When i want to apply the model again, i have problems trying to apply it to a new data. Rapidminer says that the mapping of certain variables is wrong. And it gets me even much more confused when it says that certain variables are not included (but those ones where discarded by the optimizer!)
from 60 variables, the process chose 30 as the best ones that help explain the model. So i read this new data with “read csv”, where i got the 30 variables plus the ID variable except the label variable (which is the one that i want to predict).
i have problems trying to apply this model. Do you have some ideas that can help to achieve this???
thanks.
Hmm, without seeing the whole experiment process and data I can offer this suggestion. Once the optimization has happened, write the selected variables to a file and then create a new input file with those variables. Then train and save your model on the “short list” of variabels and go through the process of prediction as you described. Let me know how it turns out.
Hi,
I really like blog. Thanks for sharing your knowledge on rapidminer.
I have a huge problem on scoring unlabeled data with rapid miner on 10 fold cross validation for two class classification.
I use 10 fold xval for model training & testing usinf libsvm on rapidminer. It gives me 86% accurate classification on testing. Everthing is fine upto this point.
But, when I apply the score dataset with unlabeled data to predict the classification of the score dateset. The model classifies every observation as only one class, which has the hightes frequency of the training dataset.

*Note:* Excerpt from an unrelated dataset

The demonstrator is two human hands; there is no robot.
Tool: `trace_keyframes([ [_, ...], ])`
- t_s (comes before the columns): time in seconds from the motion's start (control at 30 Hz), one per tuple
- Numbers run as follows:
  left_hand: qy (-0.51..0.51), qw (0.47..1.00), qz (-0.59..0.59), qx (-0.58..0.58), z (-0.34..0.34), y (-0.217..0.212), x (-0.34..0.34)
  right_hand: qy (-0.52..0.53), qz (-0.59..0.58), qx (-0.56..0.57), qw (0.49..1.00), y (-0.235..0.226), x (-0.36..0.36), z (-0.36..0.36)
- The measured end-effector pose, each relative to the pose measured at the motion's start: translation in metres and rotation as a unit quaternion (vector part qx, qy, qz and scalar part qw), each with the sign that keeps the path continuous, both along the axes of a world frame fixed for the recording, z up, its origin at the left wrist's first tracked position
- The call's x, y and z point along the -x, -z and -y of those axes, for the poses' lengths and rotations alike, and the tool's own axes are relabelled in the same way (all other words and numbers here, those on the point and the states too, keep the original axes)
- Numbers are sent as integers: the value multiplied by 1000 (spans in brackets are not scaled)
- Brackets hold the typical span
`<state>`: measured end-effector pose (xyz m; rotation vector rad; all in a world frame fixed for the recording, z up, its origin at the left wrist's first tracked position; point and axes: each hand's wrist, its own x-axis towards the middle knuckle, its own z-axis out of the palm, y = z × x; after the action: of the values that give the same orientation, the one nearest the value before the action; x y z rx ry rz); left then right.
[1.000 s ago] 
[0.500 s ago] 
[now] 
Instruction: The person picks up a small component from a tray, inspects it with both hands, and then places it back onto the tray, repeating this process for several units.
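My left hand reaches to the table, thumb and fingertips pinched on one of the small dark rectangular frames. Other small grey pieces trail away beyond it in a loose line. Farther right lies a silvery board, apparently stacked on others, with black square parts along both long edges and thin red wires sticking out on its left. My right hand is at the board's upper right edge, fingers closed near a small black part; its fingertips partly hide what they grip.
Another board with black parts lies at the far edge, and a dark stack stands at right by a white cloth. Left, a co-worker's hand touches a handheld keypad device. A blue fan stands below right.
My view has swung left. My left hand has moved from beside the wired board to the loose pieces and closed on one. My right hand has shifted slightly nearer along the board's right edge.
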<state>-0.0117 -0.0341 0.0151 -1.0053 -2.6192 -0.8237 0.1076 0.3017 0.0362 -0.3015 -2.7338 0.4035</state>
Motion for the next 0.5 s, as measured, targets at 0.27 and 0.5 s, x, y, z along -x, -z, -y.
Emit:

I checked the confidence probabilities of each score dataset observations they are all the same (0.36 for No, and 0.64 for Yes).
Could you please advice me where the problem is, or if you have any sample share with us?
Is there any option where I can manipulate the confidences.
I use Rapidminer 5 and also look at the scoring video tutorial of Rapidminer. But it only shows training and scoring. It does not show Training, Testing and Scoring.
Thanks in advanve.
Seyhan
@Seyhan: Perhaps you can ask this question in the forums?